Member of the Saskatchewan Legislative Assembly for Lloydminster
- In office November 7, 2007 – September 30, 2014
- Preceded by: Milton Wakefield
- Succeeded by: Colleen Young

Personal details
- Party: Saskatchewan Party

= Tim McMillan =

Saskatchewan provincial politician; energy industry lobbyist

Tim McMillan is a Canadian former politician. He was elected to represent the electoral district of Lloydminster in the Legislative Assembly of Saskatchewan in the 2007 election and the 2011 election. He was a member of the Saskatchewan Party.

In the fall 2009 legislative session, McMillan introduced a private members bill to protect the wild ponies of the Bronson Forest, which were in his Lloydminster constituency. The bill was called Bill No. 606, The Protection of the Wild Ponies of the Bronson Forest Act, 2009 (Saskatchewan). It received royal assent on December 3, 2009.

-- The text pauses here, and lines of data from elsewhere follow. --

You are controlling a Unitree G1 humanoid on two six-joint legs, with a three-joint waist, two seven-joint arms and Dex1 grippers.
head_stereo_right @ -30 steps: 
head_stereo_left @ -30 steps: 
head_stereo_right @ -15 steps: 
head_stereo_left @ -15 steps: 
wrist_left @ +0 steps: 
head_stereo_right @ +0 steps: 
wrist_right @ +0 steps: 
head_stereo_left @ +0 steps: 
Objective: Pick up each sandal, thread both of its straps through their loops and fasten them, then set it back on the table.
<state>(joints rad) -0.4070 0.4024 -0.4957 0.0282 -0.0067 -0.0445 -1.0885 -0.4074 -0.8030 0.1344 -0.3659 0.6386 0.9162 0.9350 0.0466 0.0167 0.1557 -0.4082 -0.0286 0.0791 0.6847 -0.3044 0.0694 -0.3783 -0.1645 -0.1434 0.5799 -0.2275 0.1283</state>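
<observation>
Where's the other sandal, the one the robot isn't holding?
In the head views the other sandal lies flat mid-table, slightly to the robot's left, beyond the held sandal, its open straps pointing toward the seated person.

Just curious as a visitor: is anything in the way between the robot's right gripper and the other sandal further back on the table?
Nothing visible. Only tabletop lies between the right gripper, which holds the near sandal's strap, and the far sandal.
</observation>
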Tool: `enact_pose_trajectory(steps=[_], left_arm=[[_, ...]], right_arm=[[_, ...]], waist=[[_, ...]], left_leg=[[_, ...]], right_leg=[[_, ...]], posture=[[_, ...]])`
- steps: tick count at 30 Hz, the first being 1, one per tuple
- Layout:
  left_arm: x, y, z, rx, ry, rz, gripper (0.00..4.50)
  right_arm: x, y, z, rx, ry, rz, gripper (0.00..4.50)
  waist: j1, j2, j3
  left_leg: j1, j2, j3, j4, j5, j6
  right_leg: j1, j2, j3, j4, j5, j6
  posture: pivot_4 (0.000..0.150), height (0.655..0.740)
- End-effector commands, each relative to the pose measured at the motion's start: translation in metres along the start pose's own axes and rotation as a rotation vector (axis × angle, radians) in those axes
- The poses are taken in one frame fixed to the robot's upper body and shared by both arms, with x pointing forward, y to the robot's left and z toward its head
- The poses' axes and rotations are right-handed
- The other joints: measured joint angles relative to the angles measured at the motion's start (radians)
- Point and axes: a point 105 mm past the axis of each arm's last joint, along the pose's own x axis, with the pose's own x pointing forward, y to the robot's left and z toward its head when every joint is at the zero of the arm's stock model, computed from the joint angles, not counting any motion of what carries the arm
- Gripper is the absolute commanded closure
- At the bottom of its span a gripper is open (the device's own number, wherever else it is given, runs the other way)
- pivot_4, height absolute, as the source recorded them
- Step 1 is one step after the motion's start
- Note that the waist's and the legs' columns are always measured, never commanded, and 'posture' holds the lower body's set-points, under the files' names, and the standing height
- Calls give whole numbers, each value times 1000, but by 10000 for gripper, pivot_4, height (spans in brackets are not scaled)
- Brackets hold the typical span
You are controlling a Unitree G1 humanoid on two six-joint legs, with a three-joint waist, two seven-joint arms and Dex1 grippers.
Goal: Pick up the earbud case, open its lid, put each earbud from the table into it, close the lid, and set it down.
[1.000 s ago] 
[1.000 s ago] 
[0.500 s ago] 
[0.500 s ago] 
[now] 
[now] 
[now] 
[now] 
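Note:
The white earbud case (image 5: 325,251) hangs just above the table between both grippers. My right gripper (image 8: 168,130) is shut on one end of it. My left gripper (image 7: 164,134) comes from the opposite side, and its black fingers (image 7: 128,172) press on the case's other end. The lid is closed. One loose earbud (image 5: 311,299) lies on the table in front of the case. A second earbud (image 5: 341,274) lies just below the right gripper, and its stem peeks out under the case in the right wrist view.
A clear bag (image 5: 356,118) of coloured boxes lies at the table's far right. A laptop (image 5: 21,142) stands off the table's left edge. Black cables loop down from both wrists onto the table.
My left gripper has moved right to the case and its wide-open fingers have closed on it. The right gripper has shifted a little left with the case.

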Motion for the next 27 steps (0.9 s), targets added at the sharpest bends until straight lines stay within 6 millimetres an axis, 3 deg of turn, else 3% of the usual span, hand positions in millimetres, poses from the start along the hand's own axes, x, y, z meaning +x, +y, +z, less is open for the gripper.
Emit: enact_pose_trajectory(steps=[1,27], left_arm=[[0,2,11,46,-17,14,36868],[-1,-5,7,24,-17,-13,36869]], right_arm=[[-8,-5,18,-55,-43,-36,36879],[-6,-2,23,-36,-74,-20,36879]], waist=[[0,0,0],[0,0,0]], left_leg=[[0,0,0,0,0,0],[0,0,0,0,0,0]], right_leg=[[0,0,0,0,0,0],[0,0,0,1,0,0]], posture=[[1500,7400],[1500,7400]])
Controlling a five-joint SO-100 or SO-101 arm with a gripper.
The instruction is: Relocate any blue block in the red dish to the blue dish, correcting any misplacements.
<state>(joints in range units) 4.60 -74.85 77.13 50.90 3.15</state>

In June 2010, he joined the provincial cabinet as Minister Responsible for Crown Investments Corporation, Saskatchewan Government Insurance, Information Services Corporation, and the Information Technology Office. In September 2010, he was also appointed as the Minister Responsible for Saskatchewan Liquor and Gaming Authority.

In May 2012, he was appointed as Minister Responsible for Energy and Resources, Tourism Saskatchewan, Trade and SaskEnergy Incorporated.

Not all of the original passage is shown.